CCBER and EEMB insiders, for their part, say that while Holmgren was well-liked on a personal level, some found his unorthodox approach to his job disquieting. His bosses reportedly had a tough time pinning him down over the course of any given day — as he was commonly out in the field, kept odd hours, and was typically late to meetings — but his interns had nothing but overwhelmingly positive things to say about his guidance and attention. All parties asked to be kept off the record, and CCBER declined to follow up on requests for a tour of the Vertebrate Museum. Holmgren wasn’t able to conduct a tour for The Independent himself because of where things stand with his labor union and the school’s Human Resources department.

UCSB faculty, Holmgren contended, who individually oversee the collections, don’t interact with the resources and material on the same meaningful level that he was able to. They are “hands-off and disconnected,” he said, explaining that when faculty failed, in his eyes, to set the record straight with county electeds and other officials over tri-county land use issues, he would step in. “The kinds of things we’d get involved in generally were the ones that were so divorced from ecology and land-use planning that we felt we needed to point out that discrepancy … Faculty don’t point it out even if it’s direct conflict with what they’re teaching in a class. They tended to not say anything. They’re just concerned with bringing their next grant in and getting their next pay raise. There’s a matter of courage going on here, and most faculty don’t have the balls to show it because they really depend on their advancement in terms of the system they’re involved in.”

Because the university doesn’t view the vertebrate collection as a moneymaker, the former curator said, it is less inclined to spend any cash on its upkeep and management. Without hard numbers to point to — definitive future payoffs of initial investments — the institution sees it as less valuable than, say, a materials science program that will hypothetically yield a 300-percent payoff in a five-year period, said Holmgren.

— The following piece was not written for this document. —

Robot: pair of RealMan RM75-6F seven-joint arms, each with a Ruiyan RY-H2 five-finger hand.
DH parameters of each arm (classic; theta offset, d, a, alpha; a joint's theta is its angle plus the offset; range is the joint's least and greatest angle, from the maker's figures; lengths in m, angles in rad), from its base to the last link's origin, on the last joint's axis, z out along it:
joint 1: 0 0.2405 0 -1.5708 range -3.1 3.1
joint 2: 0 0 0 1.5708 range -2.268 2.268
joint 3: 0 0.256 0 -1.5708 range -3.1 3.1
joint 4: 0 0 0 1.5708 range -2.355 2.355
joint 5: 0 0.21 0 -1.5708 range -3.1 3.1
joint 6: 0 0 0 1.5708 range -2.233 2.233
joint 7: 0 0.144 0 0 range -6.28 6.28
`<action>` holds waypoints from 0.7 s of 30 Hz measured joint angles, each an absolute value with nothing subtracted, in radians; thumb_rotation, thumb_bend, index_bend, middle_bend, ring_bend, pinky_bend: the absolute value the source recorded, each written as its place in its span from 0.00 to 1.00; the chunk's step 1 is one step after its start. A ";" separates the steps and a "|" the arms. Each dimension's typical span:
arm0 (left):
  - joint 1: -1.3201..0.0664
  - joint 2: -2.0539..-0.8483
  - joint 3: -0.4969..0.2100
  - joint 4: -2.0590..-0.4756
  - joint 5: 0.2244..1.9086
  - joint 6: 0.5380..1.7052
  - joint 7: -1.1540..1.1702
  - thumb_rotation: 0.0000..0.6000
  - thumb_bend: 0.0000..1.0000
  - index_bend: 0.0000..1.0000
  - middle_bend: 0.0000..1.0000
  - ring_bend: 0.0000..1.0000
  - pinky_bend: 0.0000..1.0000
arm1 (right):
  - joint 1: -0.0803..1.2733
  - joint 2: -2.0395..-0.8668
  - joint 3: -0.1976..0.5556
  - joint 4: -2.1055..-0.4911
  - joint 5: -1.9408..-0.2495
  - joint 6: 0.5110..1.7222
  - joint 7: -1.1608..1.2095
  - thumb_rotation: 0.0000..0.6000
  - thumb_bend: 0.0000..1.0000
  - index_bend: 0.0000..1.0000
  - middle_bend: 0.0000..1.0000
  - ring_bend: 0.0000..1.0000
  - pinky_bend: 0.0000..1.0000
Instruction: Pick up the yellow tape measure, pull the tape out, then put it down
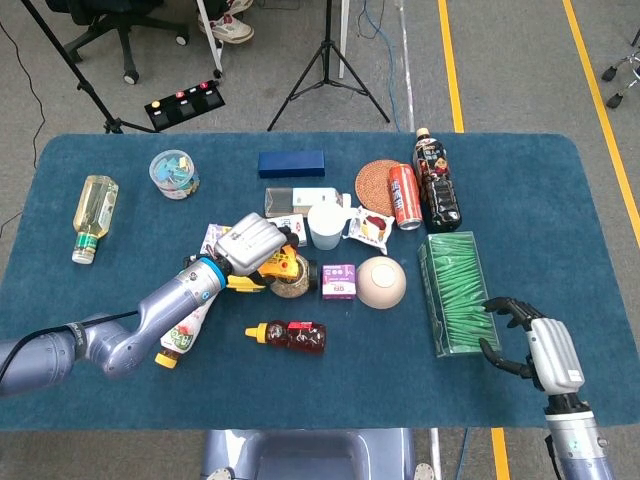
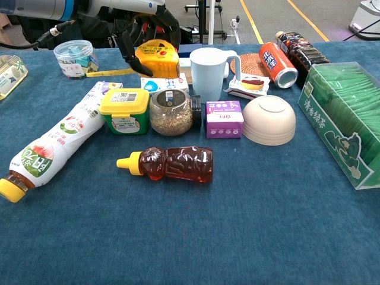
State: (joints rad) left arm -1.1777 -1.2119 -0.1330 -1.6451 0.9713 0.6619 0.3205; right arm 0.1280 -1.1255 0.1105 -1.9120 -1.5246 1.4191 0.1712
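Observation:
My left hand [image 2: 141, 25] grips the yellow tape measure [image 2: 157, 57] from above and holds it in the air, over the small cartons behind the grain jar [image 2: 171, 113]. A short strip of yellow tape [image 2: 111, 72] sticks out of the case to the left. In the head view the left hand [image 1: 249, 242] covers most of the tape measure [image 1: 281, 266], and the strip [image 1: 246, 284] shows below it. My right hand [image 1: 537, 345] hovers at the table's front right, beside the green box [image 1: 458, 292], fingers apart and holding nothing. It does not show in the chest view.
Crowded around the tape measure are a white cup [image 2: 209, 71], a yellow-lidded tub [image 2: 123, 110], a purple box [image 2: 224, 119], a cream bowl [image 2: 269, 120] and a honey bottle [image 2: 172, 164]. A sauce bottle [image 2: 53, 148] lies left; a red can [image 2: 278, 62] lies at the back.

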 measured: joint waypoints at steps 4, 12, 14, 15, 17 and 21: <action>-1.173 -1.198 -0.142 -1.652 0.985 0.654 0.293 1.00 0.30 0.56 0.44 0.47 0.52 | 0.155 -1.138 0.119 -1.934 -1.524 1.386 0.207 1.00 0.32 0.28 0.35 0.36 0.45; -1.175 -1.151 -0.161 -1.673 0.999 0.629 0.255 1.00 0.30 0.57 0.44 0.47 0.52 | 0.236 -1.158 0.155 -1.974 -1.504 1.300 0.261 1.00 0.31 0.27 0.34 0.35 0.44; -1.178 -1.142 -0.163 -1.677 0.993 0.624 0.253 1.00 0.30 0.57 0.45 0.47 0.52 | 0.255 -1.167 0.165 -1.976 -1.497 1.283 0.268 1.00 0.31 0.27 0.34 0.35 0.44; -1.178 -1.139 -0.164 -1.678 0.990 0.623 0.252 1.00 0.30 0.58 0.45 0.47 0.52 | 0.262 -1.172 0.169 -1.976 -1.495 1.277 0.269 1.00 0.31 0.27 0.34 0.35 0.43; -1.179 -1.132 -0.166 -1.681 0.984 0.623 0.251 1.00 0.30 0.58 0.45 0.47 0.52 | 0.280 -1.185 0.180 -1.973 -1.490 1.264 0.274 1.00 0.31 0.27 0.34 0.35 0.43; -1.181 -1.121 -0.166 -1.686 0.970 0.622 0.249 1.00 0.30 0.58 0.46 0.47 0.52 | 0.320 -1.219 0.208 -1.958 -1.472 1.239 0.279 1.00 0.31 0.25 0.32 0.34 0.42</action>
State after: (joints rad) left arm -1.1810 -1.1207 -0.1665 -1.6860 0.9702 0.6222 0.2495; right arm 0.3199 -1.2193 0.2083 -1.9577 -1.4723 1.2393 0.2793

However, Holmgren — who was working half-time and was reportedly paid a yearly salary of $30,000 — claims there was more than this fiscal logic that led to his job’s elimination. The decision, he claims, may have been rooted in a longstanding desire to quiet his tendency to speak up against UCSB development plans. For example, he got very publicly involved in the university’s south parcel project: UCSB’s proposal to build on the triangle of land in between Coal Oil Point Reserve and Ocean Meadows Golf Course “didn’t make any sense,” Holmgren said. “You have a reserve here, and a golf course on the other side that might one day turn back into an estuary. Why would you put a development between the two instead of maximizing the open space connections? It’s a huge problem of fragmenting viable habitat for plants and animals. We said this is against everything that’s taught.”

Holmgren, referencing his one-on-one teaching of interns, lastly mused, “The university might not want this stuff to be taught because [we] are the people who were influencing the outcomes on the development agenda. That’s the subtlety; that’s at the core,” he said. “This may have been a long-term objective.”